• _Problem description_
Precise copying is required. Return the data below in full.

• _Recorded data_
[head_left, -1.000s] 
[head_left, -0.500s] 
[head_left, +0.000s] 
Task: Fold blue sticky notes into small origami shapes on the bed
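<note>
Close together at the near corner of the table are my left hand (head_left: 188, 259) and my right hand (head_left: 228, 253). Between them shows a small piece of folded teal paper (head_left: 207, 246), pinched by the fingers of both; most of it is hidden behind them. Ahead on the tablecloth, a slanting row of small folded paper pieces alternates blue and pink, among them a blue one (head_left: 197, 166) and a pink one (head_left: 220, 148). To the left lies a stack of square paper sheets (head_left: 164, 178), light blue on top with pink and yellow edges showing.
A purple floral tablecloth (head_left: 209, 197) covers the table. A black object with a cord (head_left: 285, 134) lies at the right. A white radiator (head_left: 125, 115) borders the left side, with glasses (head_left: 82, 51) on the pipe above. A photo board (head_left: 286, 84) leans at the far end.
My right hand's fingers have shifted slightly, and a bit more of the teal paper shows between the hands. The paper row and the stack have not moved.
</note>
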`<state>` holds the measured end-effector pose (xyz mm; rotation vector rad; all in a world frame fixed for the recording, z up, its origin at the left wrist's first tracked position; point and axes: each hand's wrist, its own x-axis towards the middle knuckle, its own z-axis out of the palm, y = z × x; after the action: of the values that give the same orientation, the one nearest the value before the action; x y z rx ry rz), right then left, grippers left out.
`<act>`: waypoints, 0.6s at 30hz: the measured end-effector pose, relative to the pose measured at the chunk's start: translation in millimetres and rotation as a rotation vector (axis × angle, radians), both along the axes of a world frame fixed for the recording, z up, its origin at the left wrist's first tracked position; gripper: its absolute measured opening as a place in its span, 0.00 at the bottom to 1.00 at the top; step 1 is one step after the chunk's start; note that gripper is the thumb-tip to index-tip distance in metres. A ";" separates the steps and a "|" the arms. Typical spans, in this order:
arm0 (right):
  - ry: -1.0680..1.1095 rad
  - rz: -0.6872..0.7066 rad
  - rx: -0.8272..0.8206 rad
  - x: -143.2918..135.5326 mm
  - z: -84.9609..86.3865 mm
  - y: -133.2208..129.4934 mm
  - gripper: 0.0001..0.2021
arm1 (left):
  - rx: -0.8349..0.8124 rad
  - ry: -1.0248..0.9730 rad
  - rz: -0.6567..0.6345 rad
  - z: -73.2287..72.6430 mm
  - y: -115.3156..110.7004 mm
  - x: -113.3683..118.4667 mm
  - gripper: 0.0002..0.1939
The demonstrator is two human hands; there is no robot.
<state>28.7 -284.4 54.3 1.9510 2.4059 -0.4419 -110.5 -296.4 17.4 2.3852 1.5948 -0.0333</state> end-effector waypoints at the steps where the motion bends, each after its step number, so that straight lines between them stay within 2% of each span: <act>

• _Worked solution_
[head_left, -1.000s] 
[head_left, -0.500s] 
[head_left, +0.000s] 
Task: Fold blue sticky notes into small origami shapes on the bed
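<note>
Close together at the near corner of the table are my left hand (head_left: 188, 259) and my right hand (head_left: 228, 253). Between them shows a small piece of folded teal paper (head_left: 207, 246), pinched by the fingers of both; most of it is hidden behind them. Ahead on the tablecloth, a slanting row of small folded paper pieces alternates blue and pink, among them a blue one (head_left: 197, 166) and a pink one (head_left: 220, 148). To the left lies a stack of square paper sheets (head_left: 164, 178), light blue on top with pink and yellow edges showing.
A purple floral tablecloth (head_left: 209, 197) covers the table. A black object with a cord (head_left: 285, 134) lies at the right. A white radiator (head_left: 125, 115) borders the left side, with glasses (head_left: 82, 51) on the pipe above. A photo board (head_left: 286, 84) leans at the far end.
My right hand's fingers have shifted slightly, and a bit more of the teal paper shows between the hands. The paper row and the stack have not moved.
</note>
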`<state>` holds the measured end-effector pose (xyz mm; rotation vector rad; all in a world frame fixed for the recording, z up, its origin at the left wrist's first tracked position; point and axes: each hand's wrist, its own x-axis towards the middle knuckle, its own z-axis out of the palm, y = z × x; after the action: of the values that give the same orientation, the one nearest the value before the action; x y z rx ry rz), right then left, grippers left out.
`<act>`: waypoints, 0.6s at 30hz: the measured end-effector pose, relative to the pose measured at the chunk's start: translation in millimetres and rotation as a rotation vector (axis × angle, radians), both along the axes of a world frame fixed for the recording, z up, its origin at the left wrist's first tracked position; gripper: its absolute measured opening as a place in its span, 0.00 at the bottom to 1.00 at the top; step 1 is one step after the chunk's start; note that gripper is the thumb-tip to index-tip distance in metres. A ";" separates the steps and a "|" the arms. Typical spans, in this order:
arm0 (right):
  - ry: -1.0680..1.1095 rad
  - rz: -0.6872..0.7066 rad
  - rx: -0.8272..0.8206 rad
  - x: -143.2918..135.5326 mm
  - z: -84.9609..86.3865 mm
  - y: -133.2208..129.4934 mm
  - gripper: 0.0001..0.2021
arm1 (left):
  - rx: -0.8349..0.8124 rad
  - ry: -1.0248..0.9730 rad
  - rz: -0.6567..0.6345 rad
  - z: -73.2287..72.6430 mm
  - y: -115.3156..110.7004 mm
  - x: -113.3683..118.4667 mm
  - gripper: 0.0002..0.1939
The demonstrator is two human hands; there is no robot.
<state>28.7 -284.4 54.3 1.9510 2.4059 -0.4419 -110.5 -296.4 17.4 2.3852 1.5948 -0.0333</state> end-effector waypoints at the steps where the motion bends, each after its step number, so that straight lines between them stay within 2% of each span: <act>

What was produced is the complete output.